I share the concerns listed by people such as Andrew Searles. I put on the record the very real danger that these reforms will not result in improved affordability of medicines for Australian patients. Andrew Searles has argued in his paper that reference pricing between drugs that provide identical health outcomes will be broken. He acknowledges that drugs within F1 with the same therapeutic uses will still be reference priced, but as the comparator changes there is uncertainty as to what this will mean in terms of price. So the creation of formulary 1 may well result in higher medicine prices.

There are a great number of issues in this legislation that need to be considered. There has been discussion by academics and commentators that, since the signing of the FTA with America, we have seen some differences in the pharmaceutical market and that those differences build up and perhaps impact on the pricing of drugs generally and on the price the Australian government pays. Any policy that is introduced by the government regarding the PBS will undoubtedly involve some tension between meeting industry needs, meeting government’s costing needs and providing affordable medicines to Australians. It is important that we ensure this legislation goes before a Senate committee so it can be measured against those goals. Is this the most cost-effective way for government to ensure the PBS is efficient and can be sustained over time to deliver those goals of affordable medicines to all Australians? Is it arranged in a way that promotes competition in the pharmaceutical industry? Is it arranged in a way that rewards innovation in new drugs and entrepreneurship? Does it protect the independence of the Pharmaceutical Benefits Advisory Committee? One would always hope that it would.

I note the recent commentary on the government’s shift of PBAC to a full cost-recovery model.

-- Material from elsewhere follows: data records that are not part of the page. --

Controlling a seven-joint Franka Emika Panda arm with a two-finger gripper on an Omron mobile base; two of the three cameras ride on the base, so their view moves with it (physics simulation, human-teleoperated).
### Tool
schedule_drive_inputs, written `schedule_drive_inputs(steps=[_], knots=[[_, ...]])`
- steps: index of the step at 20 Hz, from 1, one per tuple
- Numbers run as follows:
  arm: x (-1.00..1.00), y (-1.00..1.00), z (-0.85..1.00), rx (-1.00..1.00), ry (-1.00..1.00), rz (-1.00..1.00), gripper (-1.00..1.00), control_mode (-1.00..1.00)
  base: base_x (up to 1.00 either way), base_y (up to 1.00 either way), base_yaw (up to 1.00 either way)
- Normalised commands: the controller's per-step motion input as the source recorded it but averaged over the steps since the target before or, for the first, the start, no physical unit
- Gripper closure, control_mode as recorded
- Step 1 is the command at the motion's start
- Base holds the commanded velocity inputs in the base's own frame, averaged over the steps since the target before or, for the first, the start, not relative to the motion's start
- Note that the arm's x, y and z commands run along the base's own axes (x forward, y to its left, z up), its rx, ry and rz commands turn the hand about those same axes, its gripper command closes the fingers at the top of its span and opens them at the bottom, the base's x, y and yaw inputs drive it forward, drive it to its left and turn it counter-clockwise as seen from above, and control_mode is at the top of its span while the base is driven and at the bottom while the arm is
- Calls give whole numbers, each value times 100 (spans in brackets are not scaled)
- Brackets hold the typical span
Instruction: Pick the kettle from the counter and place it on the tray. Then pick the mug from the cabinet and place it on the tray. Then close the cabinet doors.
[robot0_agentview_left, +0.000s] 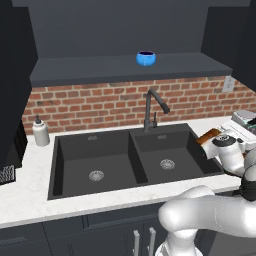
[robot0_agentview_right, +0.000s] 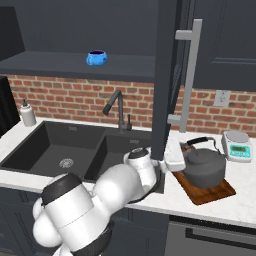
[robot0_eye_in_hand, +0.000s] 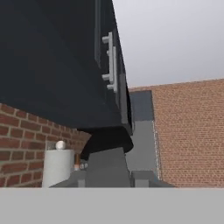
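The mug (robot0_agentview_right: 96, 58) sits upright on the cabinet shelf (robot0_agentview_right: 75, 64) at left, small, light and rigid, probably slick, so I'd pinch its rim or body rather than the little handle. To the right, the heavier metal kettle (robot0_agentview_right: 203, 167) stands on the tray (robot0_agentview_right: 220, 192) on the desk (robot0_agentview_right: 240, 202), best lifted by its arched handle. My gripper is hidden behind the open door (robot0_agentview_right: 167, 75), and I cannot tell whether it grips anything.
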Motion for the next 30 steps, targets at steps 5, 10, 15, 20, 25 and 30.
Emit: schedule_drive_inputs(steps=[5,10,15,20,25,30], knots=[[17,56,4,0,1,18,100,-100,0,0,0],[15,40,12,1,0,13,100,-100,0,0,0],[29,23,6,8,0,6,100,-100,0,0,0],[33,1,0,7,0,0,100,-100,0,0,0],[25,6,-1,10,0,0,100,-100,0,0,0],[13,14,-7,9,0,0,100,-100,0,0,0]])
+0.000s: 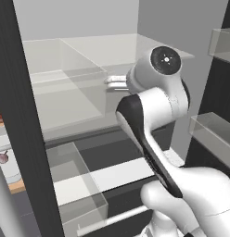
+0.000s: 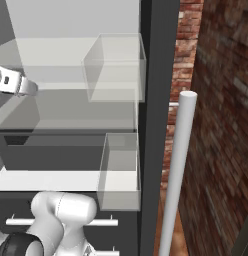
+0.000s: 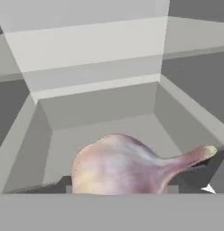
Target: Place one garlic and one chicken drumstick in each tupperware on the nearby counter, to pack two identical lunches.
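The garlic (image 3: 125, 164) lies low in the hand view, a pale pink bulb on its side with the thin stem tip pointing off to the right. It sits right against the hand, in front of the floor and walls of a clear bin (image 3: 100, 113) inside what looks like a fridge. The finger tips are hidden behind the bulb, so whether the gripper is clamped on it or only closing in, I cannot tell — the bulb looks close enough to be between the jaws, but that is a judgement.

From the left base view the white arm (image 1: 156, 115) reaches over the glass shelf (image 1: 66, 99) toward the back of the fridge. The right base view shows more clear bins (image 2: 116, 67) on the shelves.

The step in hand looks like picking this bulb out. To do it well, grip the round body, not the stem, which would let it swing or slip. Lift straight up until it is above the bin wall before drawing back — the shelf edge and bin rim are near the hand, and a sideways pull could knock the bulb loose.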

The PBAC have always taken their advisory role very seriously and have been very professional in ensuring that the drugs that are absolutely essential and have been rigorously assessed are placed on the PBS. They do it independently—and we would hope they would always do it independently—without fear or favour of government intervention. Therefore, giving them financial autonomy, rather than financial dependence, would be essential. If they have to operate on a full cost-recovery basis they will be at risk of compromising their decisions and their outcomes and that would be unfortunate.

In conclusion, it is important that this set of reforms be looked at by a Senate committee. It is regrettable that the process will be very short and that very little time has been allocated, but to get it right it is worthy of further scrutiny and input from interested Australian academics, consumer groups, advocacy groups and, of course, the pharmaceutical industry. I support the bill but note that the shadow minister, the member for Gellibrand, Nicola Roxon, has reserved her right to move amendments to the bill pursuant to the outcome of the Senate inquiry.